梁恆看她低頭不講話也不在意,他自己繼續說:“前年過年我們一起去山上拜佛,到了佛門口所有人都進去了,燒香的燒香,拜佛的拜佛,行舟卻不進去。我問他為什麼不進去,他說自己罪孽深重,進不得佛門,怕連佛祖都不原諒他。”
說到這梁恆卻笑了:“他既沒殺人放火,也沒傷天害理,真不知道罪孽深重這個詞是怎麼來的。”
梁恆不懂他們之間發生了什麼事情,他只知道陸清源離開這三年,蔣行舟不像蔣行舟。
他雖然不想窺探他們之間的事情,但是看著蔣行舟這幾年一直糟蹋自己,他也不忍心。當年陸清源對待蔣行舟的心意別人不知道,他是知道的,要他說蔣行舟上輩子肯定是做了什麼好事,這輩子才能讓陸清源對他那麼好。
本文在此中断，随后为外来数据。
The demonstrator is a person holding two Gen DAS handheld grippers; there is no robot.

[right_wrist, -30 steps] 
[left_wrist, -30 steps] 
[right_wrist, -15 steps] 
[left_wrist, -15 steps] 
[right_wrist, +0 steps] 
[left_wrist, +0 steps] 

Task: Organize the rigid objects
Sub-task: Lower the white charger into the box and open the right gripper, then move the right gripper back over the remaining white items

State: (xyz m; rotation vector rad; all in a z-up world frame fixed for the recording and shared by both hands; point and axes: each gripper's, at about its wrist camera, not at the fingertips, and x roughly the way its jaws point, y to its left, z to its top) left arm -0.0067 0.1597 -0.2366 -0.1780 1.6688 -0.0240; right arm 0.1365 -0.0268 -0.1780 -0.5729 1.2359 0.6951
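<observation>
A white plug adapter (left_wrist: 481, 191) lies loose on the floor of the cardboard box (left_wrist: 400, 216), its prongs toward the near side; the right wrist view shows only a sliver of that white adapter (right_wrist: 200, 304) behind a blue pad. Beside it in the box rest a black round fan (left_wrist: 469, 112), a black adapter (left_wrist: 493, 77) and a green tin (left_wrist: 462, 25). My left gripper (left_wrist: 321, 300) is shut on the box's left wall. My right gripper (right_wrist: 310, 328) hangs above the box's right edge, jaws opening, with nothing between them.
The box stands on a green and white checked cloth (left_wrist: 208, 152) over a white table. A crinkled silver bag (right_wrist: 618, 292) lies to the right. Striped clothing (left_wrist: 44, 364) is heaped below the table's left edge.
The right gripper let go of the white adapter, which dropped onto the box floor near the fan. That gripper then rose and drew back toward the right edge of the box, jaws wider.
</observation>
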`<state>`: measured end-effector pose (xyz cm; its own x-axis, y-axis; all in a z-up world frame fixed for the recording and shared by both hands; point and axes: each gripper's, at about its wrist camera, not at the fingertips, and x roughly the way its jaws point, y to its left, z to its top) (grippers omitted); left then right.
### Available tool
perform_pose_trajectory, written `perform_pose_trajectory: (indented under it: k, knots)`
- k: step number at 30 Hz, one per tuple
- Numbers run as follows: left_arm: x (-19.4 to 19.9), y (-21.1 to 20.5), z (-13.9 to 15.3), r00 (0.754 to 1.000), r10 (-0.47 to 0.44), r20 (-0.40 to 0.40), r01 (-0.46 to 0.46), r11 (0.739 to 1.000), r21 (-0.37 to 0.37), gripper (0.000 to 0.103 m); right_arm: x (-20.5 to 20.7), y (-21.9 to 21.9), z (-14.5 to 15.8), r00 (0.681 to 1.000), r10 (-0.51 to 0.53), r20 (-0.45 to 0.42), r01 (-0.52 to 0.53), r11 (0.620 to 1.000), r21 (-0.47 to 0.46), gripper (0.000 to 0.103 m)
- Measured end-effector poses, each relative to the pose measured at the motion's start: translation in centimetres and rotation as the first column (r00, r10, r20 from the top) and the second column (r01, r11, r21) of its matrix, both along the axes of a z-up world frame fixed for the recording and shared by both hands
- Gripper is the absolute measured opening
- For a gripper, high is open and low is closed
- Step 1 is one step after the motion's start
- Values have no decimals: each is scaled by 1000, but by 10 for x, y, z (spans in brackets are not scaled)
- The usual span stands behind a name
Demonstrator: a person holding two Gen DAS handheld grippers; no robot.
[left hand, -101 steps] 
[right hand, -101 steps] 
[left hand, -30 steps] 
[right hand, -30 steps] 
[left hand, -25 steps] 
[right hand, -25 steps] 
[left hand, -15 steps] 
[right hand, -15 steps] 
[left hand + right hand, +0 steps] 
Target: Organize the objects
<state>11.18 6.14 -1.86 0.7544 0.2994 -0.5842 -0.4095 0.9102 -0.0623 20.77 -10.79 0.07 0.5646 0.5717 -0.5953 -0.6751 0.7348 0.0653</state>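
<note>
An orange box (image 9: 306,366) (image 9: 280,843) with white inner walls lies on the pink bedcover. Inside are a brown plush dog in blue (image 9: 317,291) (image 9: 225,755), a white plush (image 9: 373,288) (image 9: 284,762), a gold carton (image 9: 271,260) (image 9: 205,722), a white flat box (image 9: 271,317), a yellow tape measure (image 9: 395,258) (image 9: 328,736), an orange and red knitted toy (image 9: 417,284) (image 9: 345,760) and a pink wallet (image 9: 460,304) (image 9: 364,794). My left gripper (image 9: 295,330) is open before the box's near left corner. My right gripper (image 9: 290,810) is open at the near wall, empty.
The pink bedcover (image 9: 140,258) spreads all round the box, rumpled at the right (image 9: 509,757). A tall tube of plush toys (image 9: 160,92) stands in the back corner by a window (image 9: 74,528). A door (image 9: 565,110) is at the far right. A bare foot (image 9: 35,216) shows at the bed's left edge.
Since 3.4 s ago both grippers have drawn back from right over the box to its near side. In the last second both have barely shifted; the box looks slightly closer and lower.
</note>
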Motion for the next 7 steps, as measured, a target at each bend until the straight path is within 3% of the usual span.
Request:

但是兩人的之間的事情他一個外人不好摻和太多,所以就是當年他知道陸清源的心意,也從來沒有點破。
陸清源說:“電梯來了,不用送了。”
梁恆也沒堅持,只說:“你以前都是跟著行舟一起叫我表哥的。”
其實有些事情的改變也是從稱呼的改變開始的,以前哪次陸清源見了他不是表哥表哥的叫著?明明他是蔣行舟的表哥,但陸清源卻叫的比蔣行舟還要親切許多。因為他比蔣行舟大上四歲,差距不算大,以前小時候蔣行舟皮實起來都是對他直呼其名,他在蔣行舟身上就沒體會到當表哥的感受,倒是在陸清源身上體會到了做表哥的感受。
所以說到底他還是希望陸清源能和蔣行舟在一起。
梁恆說這話陸清源怎麼不懂,如果她今天叫了梁恆表哥,那就證明她和蔣行舟還是有可能在一起的。
她不想,所以她叫了梁恆:“梁恆哥。”
梁恆笑意加深:“去吧,路上慢點。”
……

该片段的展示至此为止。